Following are comments from company executives, industry bodies and analysts:
“We believe the Digital Services Act (DSA) and the Digital Markets Act (DMA) are on the right track to help preserve what is good about the internet.
“We also support rules that help foster innovation, enable competition and protect consumer welfare and we acknowledge that these rules must apply to us.
“We hope the DMA will also set boundaries for Apple. Apple controls an entire ecosystem from device to app store and apps, and uses this power to harm developers and consumers, as well as large platforms like Facebook.”
KARAN BHATIA, VICE PRESIDENT OF GOVERNMENT AFFAIRS & PUBLIC POLICY AT GOOGLE
“While we will review the Commission’s proposals carefully over the coming days, we are concerned that they appear to specifically target a handful of companies and make it harder to develop new products to support small businesses in Europe.
“We will continue to advocate for new rules that support innovation, increase responsibility and promote economic recovery to the benefit of European consumers and businesses.”
CHRISTOPH SCHMON, POLICY DIRECTOR AT PRIVACY ADVOCATES EFF INTERNATIONAL:
“Very large platforms should be held to a higher standard of transparency and reporting to tackle systemic risks like speech censorship. But it’s tricky—we don’t want platforms to become the arbiters of what can and cannot be said on the web.”

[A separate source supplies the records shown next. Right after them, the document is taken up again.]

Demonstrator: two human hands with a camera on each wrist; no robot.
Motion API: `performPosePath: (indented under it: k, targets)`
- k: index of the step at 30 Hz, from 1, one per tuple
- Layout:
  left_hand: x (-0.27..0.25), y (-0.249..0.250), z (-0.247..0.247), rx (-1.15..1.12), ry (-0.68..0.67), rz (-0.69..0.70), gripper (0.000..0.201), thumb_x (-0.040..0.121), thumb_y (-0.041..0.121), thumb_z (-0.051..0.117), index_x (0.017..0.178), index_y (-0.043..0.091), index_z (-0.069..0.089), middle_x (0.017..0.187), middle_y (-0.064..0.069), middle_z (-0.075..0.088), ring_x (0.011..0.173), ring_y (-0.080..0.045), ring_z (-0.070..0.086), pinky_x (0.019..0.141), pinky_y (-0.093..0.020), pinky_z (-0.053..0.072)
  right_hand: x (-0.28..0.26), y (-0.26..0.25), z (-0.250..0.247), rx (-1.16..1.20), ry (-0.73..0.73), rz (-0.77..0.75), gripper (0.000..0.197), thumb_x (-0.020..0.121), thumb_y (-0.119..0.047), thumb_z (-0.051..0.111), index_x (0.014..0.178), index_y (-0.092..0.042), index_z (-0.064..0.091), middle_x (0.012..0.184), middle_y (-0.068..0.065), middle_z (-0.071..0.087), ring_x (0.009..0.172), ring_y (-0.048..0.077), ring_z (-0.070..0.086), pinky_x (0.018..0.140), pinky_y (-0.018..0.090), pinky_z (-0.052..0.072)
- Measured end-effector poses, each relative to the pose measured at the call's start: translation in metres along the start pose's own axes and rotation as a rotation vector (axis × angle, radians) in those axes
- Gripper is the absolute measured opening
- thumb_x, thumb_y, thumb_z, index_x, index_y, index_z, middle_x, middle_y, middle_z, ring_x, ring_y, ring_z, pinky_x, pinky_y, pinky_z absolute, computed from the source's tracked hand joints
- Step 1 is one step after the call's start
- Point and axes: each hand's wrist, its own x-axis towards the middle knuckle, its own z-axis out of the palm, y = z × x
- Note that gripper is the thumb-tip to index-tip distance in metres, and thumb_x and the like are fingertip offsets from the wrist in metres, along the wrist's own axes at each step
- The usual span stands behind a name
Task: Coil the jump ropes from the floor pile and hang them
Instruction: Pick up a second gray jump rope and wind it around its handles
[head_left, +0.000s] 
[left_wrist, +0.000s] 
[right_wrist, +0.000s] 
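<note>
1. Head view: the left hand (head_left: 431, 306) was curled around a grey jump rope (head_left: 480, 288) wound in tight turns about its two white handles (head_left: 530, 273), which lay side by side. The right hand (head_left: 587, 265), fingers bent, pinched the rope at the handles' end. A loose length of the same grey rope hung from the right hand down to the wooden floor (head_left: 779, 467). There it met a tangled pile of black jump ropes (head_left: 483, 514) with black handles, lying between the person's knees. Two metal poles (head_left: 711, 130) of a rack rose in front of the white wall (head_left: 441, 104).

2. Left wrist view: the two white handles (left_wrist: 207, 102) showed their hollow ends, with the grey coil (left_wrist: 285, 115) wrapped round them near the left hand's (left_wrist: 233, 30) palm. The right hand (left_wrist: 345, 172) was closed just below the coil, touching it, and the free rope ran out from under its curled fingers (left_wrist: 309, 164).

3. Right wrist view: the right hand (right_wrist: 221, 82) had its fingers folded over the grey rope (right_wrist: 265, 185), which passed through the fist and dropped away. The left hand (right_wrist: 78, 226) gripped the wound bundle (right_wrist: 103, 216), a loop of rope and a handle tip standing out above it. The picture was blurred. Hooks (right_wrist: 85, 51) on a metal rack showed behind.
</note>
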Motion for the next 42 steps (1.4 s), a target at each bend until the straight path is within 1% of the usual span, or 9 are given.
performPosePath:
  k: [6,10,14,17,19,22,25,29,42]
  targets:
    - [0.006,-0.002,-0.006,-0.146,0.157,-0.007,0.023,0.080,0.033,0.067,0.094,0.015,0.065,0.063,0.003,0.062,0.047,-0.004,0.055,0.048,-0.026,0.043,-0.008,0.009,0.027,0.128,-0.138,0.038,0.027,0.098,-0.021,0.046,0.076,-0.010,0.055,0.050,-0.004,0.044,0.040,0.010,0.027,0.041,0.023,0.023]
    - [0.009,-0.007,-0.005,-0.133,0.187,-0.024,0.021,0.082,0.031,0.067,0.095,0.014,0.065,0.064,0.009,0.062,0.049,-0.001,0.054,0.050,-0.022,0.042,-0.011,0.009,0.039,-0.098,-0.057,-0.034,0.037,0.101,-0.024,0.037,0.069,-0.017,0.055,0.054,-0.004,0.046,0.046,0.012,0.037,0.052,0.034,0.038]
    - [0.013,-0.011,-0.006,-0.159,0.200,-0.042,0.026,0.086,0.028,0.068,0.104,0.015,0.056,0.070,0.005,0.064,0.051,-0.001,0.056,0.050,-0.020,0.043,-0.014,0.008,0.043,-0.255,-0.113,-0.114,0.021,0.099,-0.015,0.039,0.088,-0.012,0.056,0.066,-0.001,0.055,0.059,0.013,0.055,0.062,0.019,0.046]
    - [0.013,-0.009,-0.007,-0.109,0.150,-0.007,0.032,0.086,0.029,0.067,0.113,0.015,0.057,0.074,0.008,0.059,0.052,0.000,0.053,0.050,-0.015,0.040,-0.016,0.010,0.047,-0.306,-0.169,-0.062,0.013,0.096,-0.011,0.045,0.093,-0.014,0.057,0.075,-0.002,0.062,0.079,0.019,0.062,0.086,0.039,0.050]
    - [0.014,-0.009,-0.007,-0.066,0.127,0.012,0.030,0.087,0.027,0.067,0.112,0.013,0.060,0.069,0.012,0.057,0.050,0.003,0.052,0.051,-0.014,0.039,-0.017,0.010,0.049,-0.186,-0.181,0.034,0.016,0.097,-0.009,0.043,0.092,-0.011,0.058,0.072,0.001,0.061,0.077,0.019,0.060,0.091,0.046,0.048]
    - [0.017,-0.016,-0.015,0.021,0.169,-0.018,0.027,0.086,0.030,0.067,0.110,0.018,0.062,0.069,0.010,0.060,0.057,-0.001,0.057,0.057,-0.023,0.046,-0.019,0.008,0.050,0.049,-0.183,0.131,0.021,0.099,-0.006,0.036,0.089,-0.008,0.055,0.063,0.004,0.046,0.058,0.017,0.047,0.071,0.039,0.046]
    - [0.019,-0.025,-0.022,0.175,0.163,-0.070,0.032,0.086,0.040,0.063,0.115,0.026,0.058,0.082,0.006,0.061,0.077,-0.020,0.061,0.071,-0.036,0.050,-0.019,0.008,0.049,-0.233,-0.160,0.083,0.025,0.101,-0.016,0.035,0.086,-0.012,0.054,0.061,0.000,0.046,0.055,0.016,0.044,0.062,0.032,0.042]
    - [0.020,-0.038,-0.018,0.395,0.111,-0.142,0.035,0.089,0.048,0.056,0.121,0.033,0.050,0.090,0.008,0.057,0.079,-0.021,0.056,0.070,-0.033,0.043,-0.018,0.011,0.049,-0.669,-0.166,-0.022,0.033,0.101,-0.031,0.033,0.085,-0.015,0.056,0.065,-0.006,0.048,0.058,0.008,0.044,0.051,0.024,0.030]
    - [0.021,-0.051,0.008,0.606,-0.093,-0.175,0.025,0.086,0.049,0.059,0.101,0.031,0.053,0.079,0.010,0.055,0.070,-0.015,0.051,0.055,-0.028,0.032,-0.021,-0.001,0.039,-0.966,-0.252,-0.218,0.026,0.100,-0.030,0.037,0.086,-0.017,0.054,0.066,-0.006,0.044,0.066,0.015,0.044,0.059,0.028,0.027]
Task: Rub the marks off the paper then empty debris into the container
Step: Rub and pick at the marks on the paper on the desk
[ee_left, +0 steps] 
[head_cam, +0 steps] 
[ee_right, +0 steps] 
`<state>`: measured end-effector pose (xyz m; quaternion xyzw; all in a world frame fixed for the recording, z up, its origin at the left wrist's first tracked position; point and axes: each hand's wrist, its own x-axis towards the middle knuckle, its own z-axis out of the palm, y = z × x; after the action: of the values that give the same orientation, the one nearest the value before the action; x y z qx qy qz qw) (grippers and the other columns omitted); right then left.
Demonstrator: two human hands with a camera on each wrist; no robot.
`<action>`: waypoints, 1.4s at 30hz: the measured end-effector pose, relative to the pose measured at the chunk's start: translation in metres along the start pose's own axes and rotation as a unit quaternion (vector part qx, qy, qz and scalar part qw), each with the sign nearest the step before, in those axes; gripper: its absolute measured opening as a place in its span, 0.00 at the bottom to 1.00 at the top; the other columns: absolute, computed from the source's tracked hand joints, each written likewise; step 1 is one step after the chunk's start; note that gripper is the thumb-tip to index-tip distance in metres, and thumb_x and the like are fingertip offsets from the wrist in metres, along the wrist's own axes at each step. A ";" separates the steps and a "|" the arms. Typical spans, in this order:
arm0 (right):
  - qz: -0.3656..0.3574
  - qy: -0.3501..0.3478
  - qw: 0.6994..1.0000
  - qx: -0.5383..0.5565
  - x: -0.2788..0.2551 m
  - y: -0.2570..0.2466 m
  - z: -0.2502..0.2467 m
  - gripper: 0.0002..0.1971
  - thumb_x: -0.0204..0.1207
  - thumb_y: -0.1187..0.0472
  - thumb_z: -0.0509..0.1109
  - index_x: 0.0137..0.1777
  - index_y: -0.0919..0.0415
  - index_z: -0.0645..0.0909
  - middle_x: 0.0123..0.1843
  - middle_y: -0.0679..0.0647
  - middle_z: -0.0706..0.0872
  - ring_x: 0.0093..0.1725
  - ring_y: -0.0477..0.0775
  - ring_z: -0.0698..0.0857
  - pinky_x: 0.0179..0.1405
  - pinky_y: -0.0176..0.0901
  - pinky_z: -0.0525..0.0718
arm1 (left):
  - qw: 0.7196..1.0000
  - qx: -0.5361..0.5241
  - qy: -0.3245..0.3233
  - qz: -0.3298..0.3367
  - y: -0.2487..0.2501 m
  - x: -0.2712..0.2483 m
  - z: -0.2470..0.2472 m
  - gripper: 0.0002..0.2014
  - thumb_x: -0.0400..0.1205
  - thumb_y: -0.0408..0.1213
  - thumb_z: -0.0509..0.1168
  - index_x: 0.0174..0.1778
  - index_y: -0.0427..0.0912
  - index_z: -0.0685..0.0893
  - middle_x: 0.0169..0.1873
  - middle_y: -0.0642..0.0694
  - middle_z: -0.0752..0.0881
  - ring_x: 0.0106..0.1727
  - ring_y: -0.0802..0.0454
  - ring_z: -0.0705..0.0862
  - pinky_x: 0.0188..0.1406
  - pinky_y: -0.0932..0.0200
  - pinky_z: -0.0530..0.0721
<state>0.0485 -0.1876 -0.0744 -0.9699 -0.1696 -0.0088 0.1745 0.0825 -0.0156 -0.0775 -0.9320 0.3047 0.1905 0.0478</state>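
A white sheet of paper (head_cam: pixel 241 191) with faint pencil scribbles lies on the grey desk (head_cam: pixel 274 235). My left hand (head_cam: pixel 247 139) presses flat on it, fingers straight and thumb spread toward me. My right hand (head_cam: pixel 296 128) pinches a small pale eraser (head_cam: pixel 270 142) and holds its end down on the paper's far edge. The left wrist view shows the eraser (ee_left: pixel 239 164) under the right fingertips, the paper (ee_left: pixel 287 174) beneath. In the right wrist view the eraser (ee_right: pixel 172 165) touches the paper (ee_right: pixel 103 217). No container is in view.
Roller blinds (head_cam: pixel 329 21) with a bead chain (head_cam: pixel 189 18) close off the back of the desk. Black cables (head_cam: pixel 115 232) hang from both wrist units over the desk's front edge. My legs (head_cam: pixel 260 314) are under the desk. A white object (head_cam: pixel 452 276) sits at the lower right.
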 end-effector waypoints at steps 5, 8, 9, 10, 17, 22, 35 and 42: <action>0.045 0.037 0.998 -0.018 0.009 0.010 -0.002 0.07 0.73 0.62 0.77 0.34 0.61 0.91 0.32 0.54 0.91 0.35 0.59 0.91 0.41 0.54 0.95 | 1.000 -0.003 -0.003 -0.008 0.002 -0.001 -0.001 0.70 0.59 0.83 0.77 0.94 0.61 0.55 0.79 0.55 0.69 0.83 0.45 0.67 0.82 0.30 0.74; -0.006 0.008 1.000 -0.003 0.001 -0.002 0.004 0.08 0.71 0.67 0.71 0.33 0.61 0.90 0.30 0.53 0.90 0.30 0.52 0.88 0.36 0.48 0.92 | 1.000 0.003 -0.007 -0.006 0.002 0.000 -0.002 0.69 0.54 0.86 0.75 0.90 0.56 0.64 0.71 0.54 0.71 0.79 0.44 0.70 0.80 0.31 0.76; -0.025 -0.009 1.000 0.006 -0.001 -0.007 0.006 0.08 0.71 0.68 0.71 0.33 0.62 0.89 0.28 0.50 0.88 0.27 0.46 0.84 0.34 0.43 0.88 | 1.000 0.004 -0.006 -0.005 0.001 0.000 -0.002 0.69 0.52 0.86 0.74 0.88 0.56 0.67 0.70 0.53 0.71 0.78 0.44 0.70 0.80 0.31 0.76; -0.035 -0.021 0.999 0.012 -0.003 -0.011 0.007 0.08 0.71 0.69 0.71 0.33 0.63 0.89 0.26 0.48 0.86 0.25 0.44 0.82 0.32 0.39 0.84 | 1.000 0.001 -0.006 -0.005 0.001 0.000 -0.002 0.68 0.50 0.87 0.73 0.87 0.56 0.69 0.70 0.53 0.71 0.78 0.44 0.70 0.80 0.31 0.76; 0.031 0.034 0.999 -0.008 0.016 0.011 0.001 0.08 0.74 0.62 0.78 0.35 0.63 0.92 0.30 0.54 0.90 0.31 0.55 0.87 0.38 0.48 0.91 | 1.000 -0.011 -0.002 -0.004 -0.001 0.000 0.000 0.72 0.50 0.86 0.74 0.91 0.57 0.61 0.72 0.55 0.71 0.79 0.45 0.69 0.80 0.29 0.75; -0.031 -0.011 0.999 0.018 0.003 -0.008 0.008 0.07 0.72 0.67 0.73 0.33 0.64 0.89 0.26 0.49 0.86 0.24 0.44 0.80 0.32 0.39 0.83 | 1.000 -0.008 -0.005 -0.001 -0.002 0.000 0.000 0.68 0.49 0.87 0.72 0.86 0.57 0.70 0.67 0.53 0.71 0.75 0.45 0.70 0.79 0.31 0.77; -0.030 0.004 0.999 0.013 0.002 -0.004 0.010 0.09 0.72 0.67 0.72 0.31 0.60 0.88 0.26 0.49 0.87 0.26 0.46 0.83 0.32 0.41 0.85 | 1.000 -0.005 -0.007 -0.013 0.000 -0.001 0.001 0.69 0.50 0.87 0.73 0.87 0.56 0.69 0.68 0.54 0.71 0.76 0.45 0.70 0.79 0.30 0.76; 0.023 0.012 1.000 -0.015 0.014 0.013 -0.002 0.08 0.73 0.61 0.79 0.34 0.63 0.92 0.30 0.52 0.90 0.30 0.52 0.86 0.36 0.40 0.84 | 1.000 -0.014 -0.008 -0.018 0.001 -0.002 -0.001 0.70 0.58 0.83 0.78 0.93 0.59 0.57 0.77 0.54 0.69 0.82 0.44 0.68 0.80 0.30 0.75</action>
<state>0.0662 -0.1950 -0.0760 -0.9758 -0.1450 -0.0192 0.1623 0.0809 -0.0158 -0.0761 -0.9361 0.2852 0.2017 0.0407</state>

MYRON BRILLIANT, EXECUTIVE VICE PRESIDENT OF U.S. CHAMBER OF COMMERCE
“Based on preliminary review, the U.S. Chamber is concerned about the direction of today’s proposals, which target American companies almost exclusively by imposing onerous new regulatory requirements backed by steep financial penalties.
“It seems Europe is intent on punishing successful companies that have made deep investments in Europe’s economic growth and recovery. Moreover, these measures will not improve Europe’s own competitiveness.”
EVA SIMON, SENIOR ADVOCACY OFFICER AT CIVIL LIBERTIES UNION FOR EUROPE:
“This regulation will set clear rules for online services and improve the situation, but it’s unlikely to be a turning point without proper enforcement. Giving authorities the power to impose large fines on tech giants does not mean they will do so, or enforce these rules.
“What we need to do is empower users so they can contest decisions by the tech giants, and the authorities must step in when there is abuse.”
SIADA EL RAMLY, DIRECTOR GENERAL OF TECH LOBBY GROUP DOT EUROPE
“At this stage, what we can say is that the Digital Services Act has enormous potential to make a mark for the EU in terms of setting the bar in digital policy making.
“If developed and implemented in the right way, it should provide a more robust framework for online content moderation, providing legal certainty and the necessary assurances for stakeholders at large.”
AXEL HEFER, CEO OF HOTEL PRICE COMPARISON WEBSITE TRIVAGO
“Recent years have shown that global mega-platforms systematically hinder innovative competitors and give preference to their own products.
“The DMA is an important and at the same time necessary step by the European Commission to restore fair competition – and thus to promote innovation.”
WOUT VAN WIJK, EXECUTIVE DIRECTOR OF NEWS MEDIA EUROPE:
“The Commission’s proposals lack teeth and are nowhere far reaching enough to address basic behavioral incentives. We need clear-cut prohibitions on the conduct of gatekeepers and a crystal-clear, reinforced liability regime to rein in tech giants.
“Instead, platforms are now offered carte blanche on liability with a good Samaritan clause and the market investigation tool has disappeared altogether.”
STATEMENT FROM EUROPEAN TELECOMS INDUSTRY ASSOCIATIONS:
“The Digital Services Act has the potential to restore citizens’ trust online and become a stepping-stone to protect EU citizens by requiring that all service providers abide to certain standards if they want to offer their content, goods or services within the European Union.
“In this context, we welcome the Commission’s recognition that some digital actors have an increased responsibility to keep digital services free from illegal material and ensure that the Rule of Law is respected online with the same rigour as it is offline.”
BEN PACKER, PARTNER AT LAW FIRM LINKLATERS
“Today’s proposals from the UK and the EU are the most ambitious measures announced anywhere.
“Though the regimes differ in many ways, both impose new and potentially onerous duties on online platforms to protect their users from harmful content.”